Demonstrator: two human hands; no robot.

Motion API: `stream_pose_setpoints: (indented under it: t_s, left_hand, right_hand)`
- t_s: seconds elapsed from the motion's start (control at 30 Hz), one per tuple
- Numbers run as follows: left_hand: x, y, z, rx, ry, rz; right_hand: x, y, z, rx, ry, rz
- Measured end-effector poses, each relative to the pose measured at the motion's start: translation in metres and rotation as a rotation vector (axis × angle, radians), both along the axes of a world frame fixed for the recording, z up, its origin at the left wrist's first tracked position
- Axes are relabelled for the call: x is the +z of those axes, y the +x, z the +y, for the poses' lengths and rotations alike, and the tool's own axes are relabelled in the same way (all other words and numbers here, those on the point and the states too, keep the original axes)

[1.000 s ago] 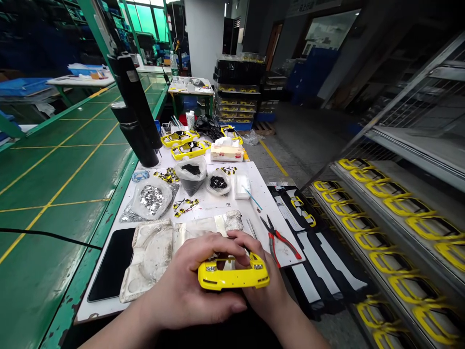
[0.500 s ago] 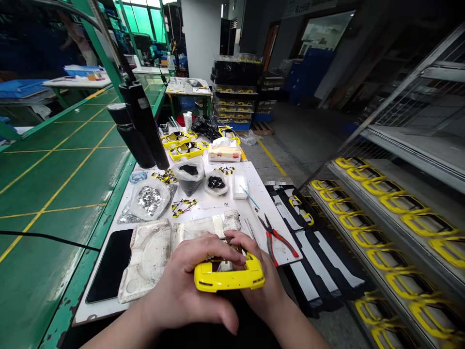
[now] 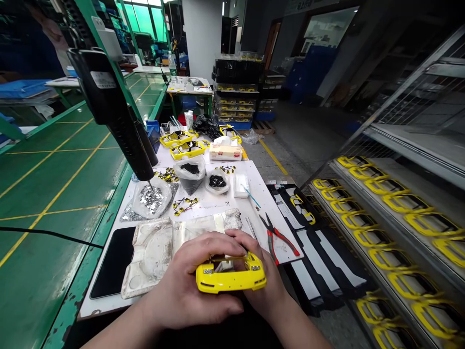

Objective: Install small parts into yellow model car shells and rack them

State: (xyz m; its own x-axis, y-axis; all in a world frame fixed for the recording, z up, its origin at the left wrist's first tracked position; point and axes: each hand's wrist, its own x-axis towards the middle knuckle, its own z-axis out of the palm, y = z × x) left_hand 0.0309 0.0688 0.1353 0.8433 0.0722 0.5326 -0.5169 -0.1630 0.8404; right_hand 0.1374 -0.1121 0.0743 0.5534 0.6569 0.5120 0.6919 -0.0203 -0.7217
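A yellow toy car body shell (image 3: 232,281) is held low in front of me, its nose toward me. Two small silver headlights show raised on its front. My left hand (image 3: 203,276) wraps the shell's left side, fingers over the top and thumb below. On the other side my right hand (image 3: 259,257) grips the shell, its fingers partly hidden behind it. Just beyond lies a worn white moulded fixture (image 3: 150,254). Red-handled pliers (image 3: 275,237) and tweezers (image 3: 251,228) rest to the right of my hands.
A black electric screwdriver (image 3: 116,111) hangs over a bag of silver pieces (image 3: 151,199). Bags of black parts (image 3: 217,182), a tissue box (image 3: 225,151) and more yellow shells (image 3: 187,149) stand farther back. A dark tablet (image 3: 112,264) lies left; a rack of yellow shells (image 3: 378,240) stands right.
The headlights on the shell have gone from flat to raised. The hanging screwdriver has swung, its upper body now farther left and its tip over the bag of silver pieces. My left thumb has moved closer beneath the shell.
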Motion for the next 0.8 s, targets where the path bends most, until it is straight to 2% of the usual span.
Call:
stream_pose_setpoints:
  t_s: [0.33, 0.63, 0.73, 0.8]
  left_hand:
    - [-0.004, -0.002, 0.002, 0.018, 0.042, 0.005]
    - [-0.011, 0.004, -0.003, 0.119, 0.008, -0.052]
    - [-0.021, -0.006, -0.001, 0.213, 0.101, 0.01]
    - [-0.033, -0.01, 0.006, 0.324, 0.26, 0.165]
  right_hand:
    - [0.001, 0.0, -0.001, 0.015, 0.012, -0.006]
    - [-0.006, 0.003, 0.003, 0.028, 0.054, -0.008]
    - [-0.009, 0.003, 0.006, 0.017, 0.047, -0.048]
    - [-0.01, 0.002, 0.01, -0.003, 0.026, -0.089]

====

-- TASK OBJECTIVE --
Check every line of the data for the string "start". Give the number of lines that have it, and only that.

-- RESULT OF THIS EXERCISE --
2